The battle ahead: Google Chrome OS vs. Microsoft Windows 8

>> Sunday, December 13, 2009

Scott Fulton On Point badge (200 px)Now, they can adopt Google's quaint tiny prediction & sing praises -- perhaps to the tune of "It's a Tiny World After All" or, if you prefer to go over the top, "The Battle Hymn of the Republic" -- to the notion that "The Web is now the platform." In our hearts, they may hope for that to be true; in our minds, they all know that is rubbish, holding as much water as Intel's & Microsoft's 1980s notion that x86 architecture "is the platform." There is no single platform for online applications, & whether there ever will be is still a matter of some debate. At this rate, it is not happening.

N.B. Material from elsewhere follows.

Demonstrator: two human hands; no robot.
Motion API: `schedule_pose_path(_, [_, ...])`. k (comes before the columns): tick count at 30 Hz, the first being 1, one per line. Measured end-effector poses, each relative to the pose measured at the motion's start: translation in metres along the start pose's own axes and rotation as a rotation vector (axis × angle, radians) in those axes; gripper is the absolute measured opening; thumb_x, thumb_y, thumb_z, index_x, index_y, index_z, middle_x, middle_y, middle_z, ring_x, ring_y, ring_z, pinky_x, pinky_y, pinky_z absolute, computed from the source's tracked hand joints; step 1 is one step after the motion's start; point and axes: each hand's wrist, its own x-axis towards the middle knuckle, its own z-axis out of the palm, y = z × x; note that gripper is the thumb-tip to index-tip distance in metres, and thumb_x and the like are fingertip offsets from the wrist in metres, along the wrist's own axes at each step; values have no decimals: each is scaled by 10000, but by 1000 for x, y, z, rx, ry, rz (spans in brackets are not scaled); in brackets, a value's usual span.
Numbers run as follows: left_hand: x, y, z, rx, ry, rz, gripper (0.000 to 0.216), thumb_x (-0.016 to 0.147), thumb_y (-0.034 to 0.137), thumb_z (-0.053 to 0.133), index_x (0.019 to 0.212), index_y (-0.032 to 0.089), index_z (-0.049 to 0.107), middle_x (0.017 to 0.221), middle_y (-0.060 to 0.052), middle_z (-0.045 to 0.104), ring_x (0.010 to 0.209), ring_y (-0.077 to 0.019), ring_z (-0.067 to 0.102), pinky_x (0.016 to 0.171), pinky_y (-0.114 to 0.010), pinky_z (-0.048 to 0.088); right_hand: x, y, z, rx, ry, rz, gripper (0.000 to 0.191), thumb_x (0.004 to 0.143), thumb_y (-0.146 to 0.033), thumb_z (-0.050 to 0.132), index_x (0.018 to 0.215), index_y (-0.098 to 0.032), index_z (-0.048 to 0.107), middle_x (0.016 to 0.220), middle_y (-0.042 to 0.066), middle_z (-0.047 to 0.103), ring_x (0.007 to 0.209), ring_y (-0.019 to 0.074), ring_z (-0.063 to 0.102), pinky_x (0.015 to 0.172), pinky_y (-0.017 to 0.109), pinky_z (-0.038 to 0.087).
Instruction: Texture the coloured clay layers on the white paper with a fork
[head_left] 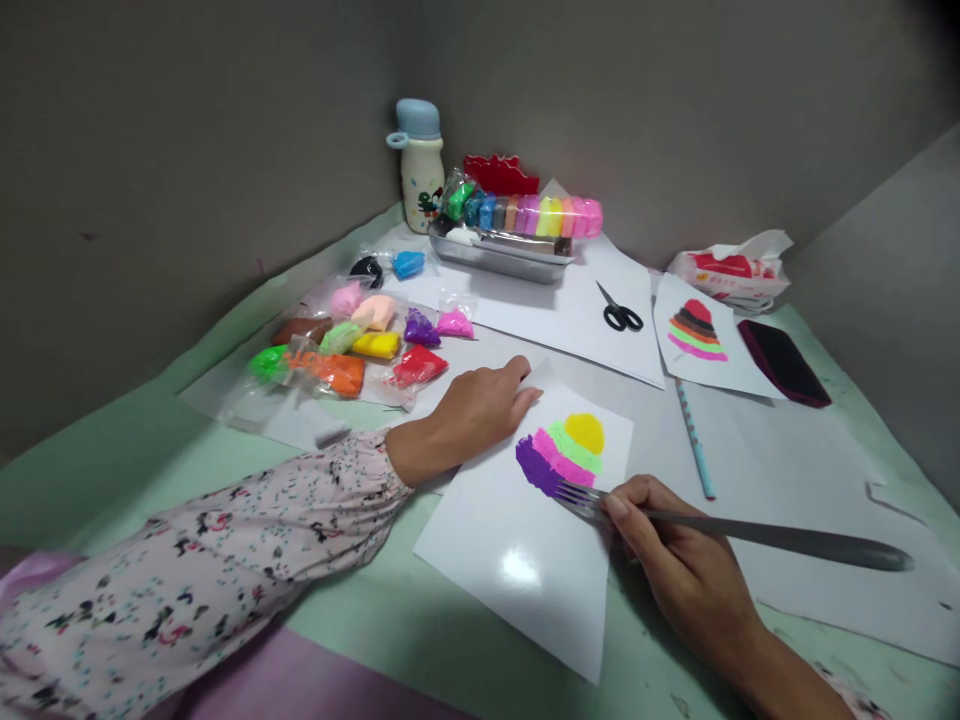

For Google to emerge as a true contender in the field of netbook operating systems as soon as 2011 will require it to have smoothly & swiftly cleared an immense obstacle coursework first. But the fact that Google will make the attempt will underscore a hard new reality facing Microsoft, two which my mate Carmi Levy pointed out on Monday: The rules of the game for operating systems & applications are changing rapidly, & their underlying principles are being rewritten.

The killer app remains the killer

But whoever holds the key to the applications that people require to use, will hold title to "the platform" that developers will support; & if that key should alter hands, developers will follow. Right now, Google does not hold that key; & as far as applications are concerned -- functional tools that people & businesses require to use every day & trust with their livelihoods -- it actually has not been getting any closer at all to attaining that aim.

That is not because of Office's reliability or even necessarily its quality (which has sometimes been a variable), but because of the colossal third-party support method in place for training its business users & supporting business' applications designs based around Office. It is still a very strong foundation that won't be toppled easily; what had appeared to be the best organized hard work to dissolve Office's stronghold on business -- the attack on Microsoft's document standards -- has largely fallen apart after Microsoft's successful campaign to make ISO 29500 an international standard.

Microsoft's stronghold in application today rests on one pillars: the prominence of Windows & the ubiquity of Office. Windows is the strongest operating method for x86 systems today. But the principal reason for that is because businesses prefer Office applications. The secondary reason is because more businesses' custom apps are written for Windows, & thus their logic is based on Windows databases; but even now, the reason businesses still choose Windows as their custom apps platform is because they plan to also use Office. The third reason is because Windows Server is strong in providing Exchange & SharePoint services, but even those are more dependent on Outlook, Word, & Excel as time goes on -- everything that follows merely supports the principal reason: Businesses prefer Office.

Making the operating method not matter

For Chrome to become successful as an operating method, it will require strong applications -- a counterpart to the boost that Office gives Windows. & right now, Google Apps are no contender to Office, despite the innovative platform on which they are based, & an even more innovative platform being developed for them. Google will require applications that are well supported, that businesses will adopt & trust, & that will also play equally on Linux, Mac, & Windows. Until it can play that trump card, Chrome will be, from the point of view of Windows users, the #3 or #4 Web browser.

But let's be honest: Google's aim is to generate a way for developers to build "for Chrome," & have their apps run on Linux, Mac, & Windows. Whether Chrome is the OS on the client method or not, Google would provide users with as much intermediate code as is necessary -- as tiny as a runtime or a Web browser, or as large as a Linux environment -- to provide its Web apps with platform parity.

Yet Google has made some progress in attaining two principal aim: specifically separating "the platform" from the operating method. This was Sun Microsystems' original aim: to make it feasible for developers to address a broader base of users than any single operating method would claim for itself. It is still a smart idea, making it possible to not must publish "for Windows" or "for Mac." Google's revision of this idea is to set up "Web standards" as the basis for its platform, to make lovely with regulators who are easily placated by promises of "openness" & "interoperability."

Here's the real problem: The conditions which made it possible for Google to make this breakaway attempt to attack Microsoft, indicate that the operating method is less important as a foundation for "the platform." But for Google to be a contender, it's to make its operating method more important -- it's to convince users that because the OS doesn't matter much anymore, Chrome OS matters. It's to advance "the platform" to such a status that consumers & business purchasers will pay less attention to the client OS, even though that is part of the baggage that may come with Chrome.

You can see the logos now, cannot you: "Works with Chrome OS." "Chrome-Ready."